Bankrolled by Florence’s wealth, St Clair is a former actor who puts his two-bit talent to good use, managing every detail of Florence’s productions and wild ideas, whether it’s a charity luncheon (with a plethora of sandwiches and potato salad) or a performance for the Verdi society. The year is 1944. It’s a simpler time and they move within certain social circles, which St. Clair masterfully manipulates. His thoughtful and elaborate planning keeps everything moving smoothly. That is until Florence cuts a record, then all bets are off. Now in possession of the World War II era equivalent of social media, she sends her newly pressed record to a radio station and her less than mellifluous tones go viral.

However, what Florence lacks in talent, she makes up for in her utter love for music. Armed with her passion and devotion, she tackles some of the greatest (and most difficult) arias and sets her sights on Carnegie Hall. And sometimes, just sometimes, that’s enough to couch any critic.

It’s Meryl Streep’s best performance since Julia & Julia and her supporting cast is right up there with her. The film gives Hugh Grant his best roll in many years, and it gives Simon Helberg (TV’s Big Bang Theory) a showcase for his considerable talents as Cosme McKoon, accompanist to Florence Foster Jenkins.

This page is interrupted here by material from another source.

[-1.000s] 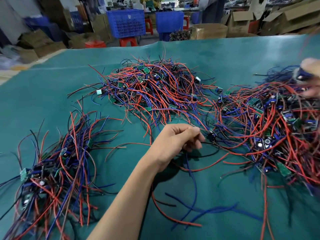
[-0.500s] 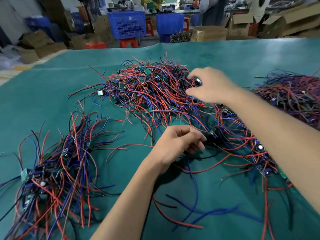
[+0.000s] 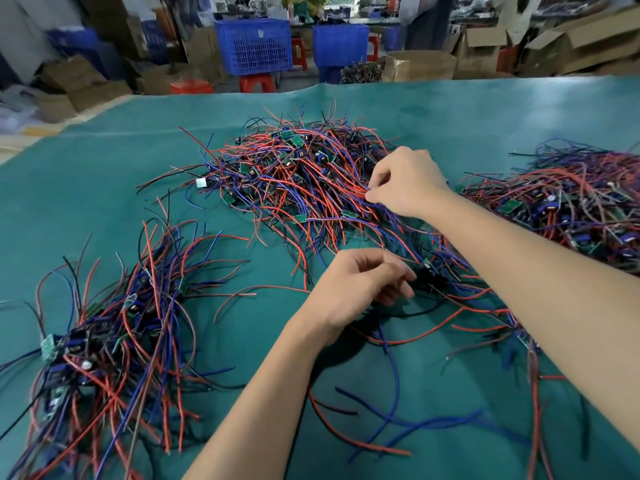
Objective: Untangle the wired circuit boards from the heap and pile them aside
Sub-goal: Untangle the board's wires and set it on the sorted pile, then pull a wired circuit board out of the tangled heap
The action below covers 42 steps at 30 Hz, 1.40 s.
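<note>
Right hand [image 3: 407,183] pinches red and blue wires at the near edge of the central heap of wired circuit boards [image 3: 298,181]. Left hand [image 3: 360,285], fingers curled, grips dark wires by a small board [image 3: 427,266] (grip partly hidden). Sorted pile [image 3: 104,337] lies far left on the green table cover [image 3: 104,188]; another tangle [image 3: 575,209] sits right.

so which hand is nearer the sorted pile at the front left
Left. The left hand sits mid-table, pinching wires just right of the sorted pile. The right hand is farther back, fingers in the centre heap.
</note>
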Each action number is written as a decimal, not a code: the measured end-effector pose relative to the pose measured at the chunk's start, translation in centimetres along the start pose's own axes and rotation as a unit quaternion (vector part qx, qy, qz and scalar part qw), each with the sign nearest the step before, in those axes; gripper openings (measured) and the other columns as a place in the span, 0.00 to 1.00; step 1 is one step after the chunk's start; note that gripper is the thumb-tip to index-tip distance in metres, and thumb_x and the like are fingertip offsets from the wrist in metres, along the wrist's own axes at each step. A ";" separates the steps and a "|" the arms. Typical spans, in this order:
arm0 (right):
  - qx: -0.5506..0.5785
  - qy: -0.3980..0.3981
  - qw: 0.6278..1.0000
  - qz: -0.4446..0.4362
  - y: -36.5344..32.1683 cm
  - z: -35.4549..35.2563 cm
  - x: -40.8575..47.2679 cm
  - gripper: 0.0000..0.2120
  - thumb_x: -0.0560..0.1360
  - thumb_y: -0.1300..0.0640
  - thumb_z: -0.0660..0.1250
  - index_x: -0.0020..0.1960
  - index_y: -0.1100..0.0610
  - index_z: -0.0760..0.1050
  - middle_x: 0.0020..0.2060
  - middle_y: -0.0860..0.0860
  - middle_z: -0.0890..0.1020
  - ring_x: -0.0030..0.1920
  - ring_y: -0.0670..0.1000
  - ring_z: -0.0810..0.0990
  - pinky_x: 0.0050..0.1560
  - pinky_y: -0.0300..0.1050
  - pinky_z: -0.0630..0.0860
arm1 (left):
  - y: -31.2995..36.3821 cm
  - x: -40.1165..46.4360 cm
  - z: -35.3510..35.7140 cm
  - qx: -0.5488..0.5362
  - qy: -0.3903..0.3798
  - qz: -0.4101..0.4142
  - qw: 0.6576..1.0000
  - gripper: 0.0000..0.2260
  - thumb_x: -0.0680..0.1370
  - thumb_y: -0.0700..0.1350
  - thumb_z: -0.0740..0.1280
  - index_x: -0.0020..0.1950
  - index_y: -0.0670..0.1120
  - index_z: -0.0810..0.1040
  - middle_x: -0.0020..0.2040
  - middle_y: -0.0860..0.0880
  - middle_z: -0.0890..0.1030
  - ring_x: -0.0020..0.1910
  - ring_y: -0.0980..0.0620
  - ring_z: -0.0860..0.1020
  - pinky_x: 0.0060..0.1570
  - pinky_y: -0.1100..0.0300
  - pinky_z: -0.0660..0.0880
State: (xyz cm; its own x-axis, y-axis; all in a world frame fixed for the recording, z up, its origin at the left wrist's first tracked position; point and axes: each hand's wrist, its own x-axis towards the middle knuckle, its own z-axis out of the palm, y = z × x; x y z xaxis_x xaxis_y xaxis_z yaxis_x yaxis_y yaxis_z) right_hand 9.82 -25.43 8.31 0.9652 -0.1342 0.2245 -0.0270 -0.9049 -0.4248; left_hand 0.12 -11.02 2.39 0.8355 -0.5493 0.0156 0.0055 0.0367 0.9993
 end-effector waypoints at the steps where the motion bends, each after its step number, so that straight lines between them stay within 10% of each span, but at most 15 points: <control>1: 0.036 0.001 0.999 0.005 0.1 -0.4 -0.1 0.03 0.71 0.54 0.77 0.39 0.50 0.83 0.43 0.52 0.85 0.52 0.57 0.81 0.48 0.45 0.75 | 0.0 0.0 0.0 -0.001 0.000 0.001 1.000 0.10 0.81 0.36 0.61 0.45 0.40 0.81 0.37 0.44 0.82 0.35 0.52 0.75 0.37 0.67 0.73; 10: 0.266 0.030 0.963 0.021 1.2 -5.3 -3.7 0.08 0.71 0.54 0.77 0.35 0.56 0.84 0.32 0.51 0.85 0.38 0.47 0.77 0.45 0.45 0.71 | -0.2 0.3 -0.1 -0.035 0.022 -0.014 0.999 0.07 0.82 0.38 0.62 0.50 0.38 0.79 0.37 0.44 0.82 0.34 0.54 0.77 0.35 0.67 0.74; 17: 0.193 0.147 0.968 -0.057 2.5 -4.9 -12.5 0.08 0.71 0.50 0.74 0.36 0.52 0.83 0.26 0.46 0.82 0.27 0.47 0.79 0.34 0.43 0.74 | 0.1 0.9 -0.4 -0.169 0.068 -0.063 0.981 0.20 0.84 0.54 0.55 0.58 0.40 0.77 0.42 0.42 0.85 0.35 0.50 0.81 0.35 0.64 0.77; 25: 0.204 0.013 0.973 -0.104 3.0 -0.2 -16.5 0.07 0.68 0.57 0.81 0.34 0.51 0.84 0.24 0.47 0.77 0.27 0.43 0.71 0.33 0.33 0.66 | -0.4 0.5 -0.9 -0.174 0.046 -0.022 0.983 0.08 0.82 0.42 0.62 0.54 0.41 0.80 0.44 0.44 0.85 0.38 0.51 0.82 0.44 0.60 0.79; 29: 0.412 -0.105 0.900 -0.098 3.3 -0.8 -16.2 0.19 0.71 0.42 0.70 0.33 0.57 0.84 0.29 0.49 0.83 0.31 0.43 0.75 0.34 0.39 0.65 | -0.4 0.5 -0.8 -0.161 0.052 -0.022 0.985 0.09 0.81 0.43 0.63 0.49 0.42 0.82 0.36 0.43 0.79 0.32 0.51 0.77 0.35 0.61 0.76; 34: 0.517 0.021 0.855 0.024 4.2 -0.4 -15.0 0.22 0.69 0.37 0.68 0.38 0.56 0.84 0.31 0.54 0.82 0.32 0.48 0.77 0.28 0.39 0.66 | -0.5 0.3 -0.7 -0.106 0.001 0.011 0.994 0.08 0.78 0.45 0.66 0.44 0.43 0.82 0.31 0.49 0.76 0.30 0.55 0.72 0.34 0.67 0.70; 37: 0.438 0.037 0.898 0.019 4.3 0.1 -15.0 0.10 0.74 0.44 0.72 0.43 0.51 0.84 0.32 0.47 0.84 0.32 0.43 0.79 0.32 0.31 0.70 | -0.5 0.2 -0.5 -0.039 -0.040 0.025 0.998 0.09 0.79 0.42 0.66 0.46 0.36 0.79 0.32 0.49 0.78 0.31 0.56 0.74 0.35 0.67 0.71; 42: 0.531 0.005 0.844 0.075 3.9 0.6 -14.9 0.05 0.74 0.61 0.75 0.50 0.56 0.85 0.32 0.54 0.81 0.30 0.49 0.77 0.28 0.38 0.70 | -0.4 0.0 -0.5 0.001 -0.081 0.019 0.997 0.10 0.80 0.40 0.66 0.48 0.33 0.81 0.37 0.47 0.81 0.36 0.55 0.75 0.39 0.67 0.71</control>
State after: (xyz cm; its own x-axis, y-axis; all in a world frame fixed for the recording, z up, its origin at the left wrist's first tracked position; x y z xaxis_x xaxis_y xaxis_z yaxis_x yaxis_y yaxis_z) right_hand -4.51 -26.75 2.81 0.9692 -0.2232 0.1041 0.1054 -0.0060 -0.9944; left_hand 0.34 -10.64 2.02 0.7355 -0.6751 0.0576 -0.0256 0.0573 0.9980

On the surface Florence Foster Jenkins can seem like a simple little trifle, but there’s more going on than one might expect from the trailers. It’s light but not vapid. It’s charming yet poignant. The real Florence Foster Jenkins suffered some tremendous challenges in her life and she rose above them. Director Stephen Frears has created a very sympathetic portrayal and a very tender film. It’s a kind spirit, embodied in every element, which elevates Jenkins and allows it to transcend some inconsistencies in pacing and a mediocre script.

Though her voice is indeed cringe worthy, Florence Foster Jenkins hit all the right notes for this critic.